High-end Smart Phones and Other Electronics
With the introduction of the iPhone X and the Google Pixel, many consumers will be upgrading their cell phones over the coming year. Where there is high demand, there is the possibility of theft. Apple iPhones and Samsung Galaxy phones have been some of the highest theft items for retailers. While they are often kept behind lock and key, the fact that they range in price from $400 upwards to over $1000 per phone make them enticing targets for retail thieves. Cell phone and electronics accessories are also targeted by thieves. In recent years, Beats and Bose headphones have made the list of most stolen electronics for most retailers.
Designer Clothing and Accessories
In-demand fashions are also highly targeted by thieves. These include designer handbags, belts, and clothing. High-end brands such as Ferragamo, Michael Kors, Fendi, and Tori Burch regularly make the list of most-stolen items. These are highly desirable because thieves can often make off with tens, even hundreds of articles, in a single visit. Designer articles can range from $50 to upwards of $2000 per article. Thieves can often sell these to third party resellers or individuals for up to half of the full retail price.
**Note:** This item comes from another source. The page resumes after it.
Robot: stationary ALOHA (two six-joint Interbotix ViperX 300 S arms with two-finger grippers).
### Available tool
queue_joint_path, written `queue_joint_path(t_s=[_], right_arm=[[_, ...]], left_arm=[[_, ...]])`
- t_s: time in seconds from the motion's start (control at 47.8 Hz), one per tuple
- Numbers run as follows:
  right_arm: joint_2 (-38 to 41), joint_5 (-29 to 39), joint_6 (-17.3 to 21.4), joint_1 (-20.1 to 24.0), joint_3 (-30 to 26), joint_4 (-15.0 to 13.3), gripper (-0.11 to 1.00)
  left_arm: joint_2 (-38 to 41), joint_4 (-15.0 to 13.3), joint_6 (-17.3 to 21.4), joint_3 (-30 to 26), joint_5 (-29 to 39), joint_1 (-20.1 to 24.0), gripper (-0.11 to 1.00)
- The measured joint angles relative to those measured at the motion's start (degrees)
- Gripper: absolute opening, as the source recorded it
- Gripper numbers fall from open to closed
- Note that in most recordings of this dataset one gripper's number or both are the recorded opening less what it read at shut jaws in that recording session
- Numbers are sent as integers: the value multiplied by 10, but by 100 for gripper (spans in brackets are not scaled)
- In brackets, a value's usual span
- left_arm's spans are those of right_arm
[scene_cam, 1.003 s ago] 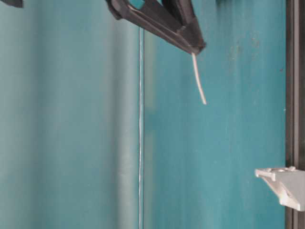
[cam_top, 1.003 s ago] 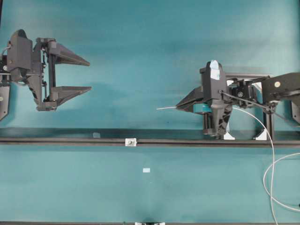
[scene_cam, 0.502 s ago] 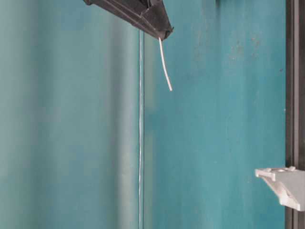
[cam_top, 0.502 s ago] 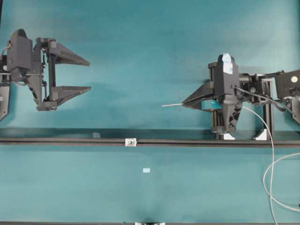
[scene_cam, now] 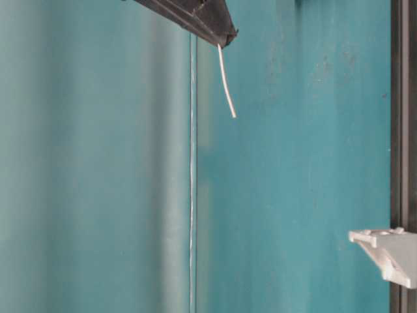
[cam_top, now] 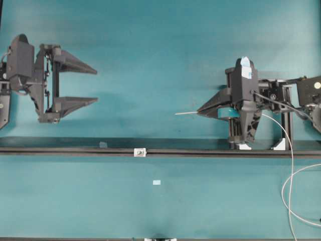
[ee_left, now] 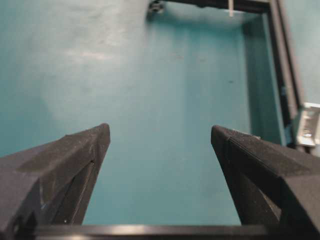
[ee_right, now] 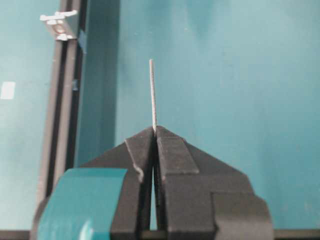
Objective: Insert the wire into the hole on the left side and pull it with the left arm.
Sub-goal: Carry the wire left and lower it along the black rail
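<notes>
Right claw point(cam_top: 200, 111) clenched on the wire point(cam_top: 184, 113); its short free end projects beyond the tips. Left claw point(cam_top: 95, 86) released, well apart. Teal bench point(cam_top: 150, 50); black rail point(cam_top: 75, 150) carries the hole point(cam_top: 140, 151).

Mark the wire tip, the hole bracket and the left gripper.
wire point(cam_top: 183, 113), overhead view, on its free end.
hole point(cam_top: 140, 151), overhead view, on the bracket's middle, on the rail.
left gripper point(cam_top: 95, 85), overhead view, midway between the open fingertips.

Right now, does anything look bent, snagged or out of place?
Nothing looks damaged. The wire sticks out from the shut right gripper, its free end bowing slightly in the table-level view, and lies off the rail, not lined up with the hole. The left gripper is open.
</notes>
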Motion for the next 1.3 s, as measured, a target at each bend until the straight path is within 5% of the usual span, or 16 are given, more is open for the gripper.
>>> queue_joint_path(t_s=[0.502,0.962,1.129,1.296], right_arm=[[-11,-148,0,62,64,62,5],[111,-255,-6,94,44,82,5],[156,-290,-35,127,27,131,5],[177,-314,-110,165,13,229,5]], left_arm=[[77,-6,-10,4,-71,-36,61],[252,-6,-11,-54,-154,-80,61],[265,-7,-24,-62,-162,-98,61],[270,-6,-55,-61,-173,-117,61]])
Many thieves will brazenly load up a cart with high-end fashion items and simply walk out of a store. Others use foil-lined “magic bags” to defeat electronic sensors. This has become such a large problem that many states are adopting laws that make the possession of such bags punishable offenses.
Athletic and Casual Footwear
Athletic footwear has always been in high demand among thieves. While theft rates ebb and flow with fads, particular brands remain highly desirable, including Nike, Air Jordan, and Under Armor. Certain fashions may be popular with thieves because they are worn by a popular sports figure or pop stars, and quickly sold as a result. Because fashion changes quickly, loss prevention professionals need to be able to quickly identify which products will be the targets of theft.
Makeup, anti-aging creams, and other luxury cosmetics are highly sought-after commodities. These items are small, valuable, easy to conceal, and easy to resell on the market. Olay creams, Estée Lauder products, and certain designer colognes are all highly targeted by thieves, who sometimes sell these items online or at flea markets.
Alcohol and Tobacco
Alcoholic products are preferred targets for thieves because they can be easily concealed, and easily sold. “Vice products” such as alcohol and tobacco present special issues for retailers, especially drug stores and convenience stores. These products can sometimes result in violent crime, such as robberies. These items are heavily targeted because thieves understand there is high demand for these items because they are expensive and enjoyable to the people that regularly partake in them. Theft of alcohol can hurt retailers in unforeseen ways. Because alcohol is targeted by thieves, retailers choose to keep alcohol behind a counter or locked display, hurting sales from legitimate customers.
Common Household Goods
While expensive electronics or designer clothes may be an obvious choice for thieves, due to their high value, thieves often target common household goods such as certain brands of laundry detergent, or baby formula. Because these products are necessities, and can be very expensive, there is a built in illicit market for these products. In a few cases, law enforcement professionals have found that products such as Tide laundry detergent act as a sort of illicit currency for drug deals, given its limited traceability, high value, and a built-in demand. After all, everyone has to do laundry!
Loss Prevention Research Council. 2016. Retailer Top-High Theft Reported Items Across Categories-ORC Specific.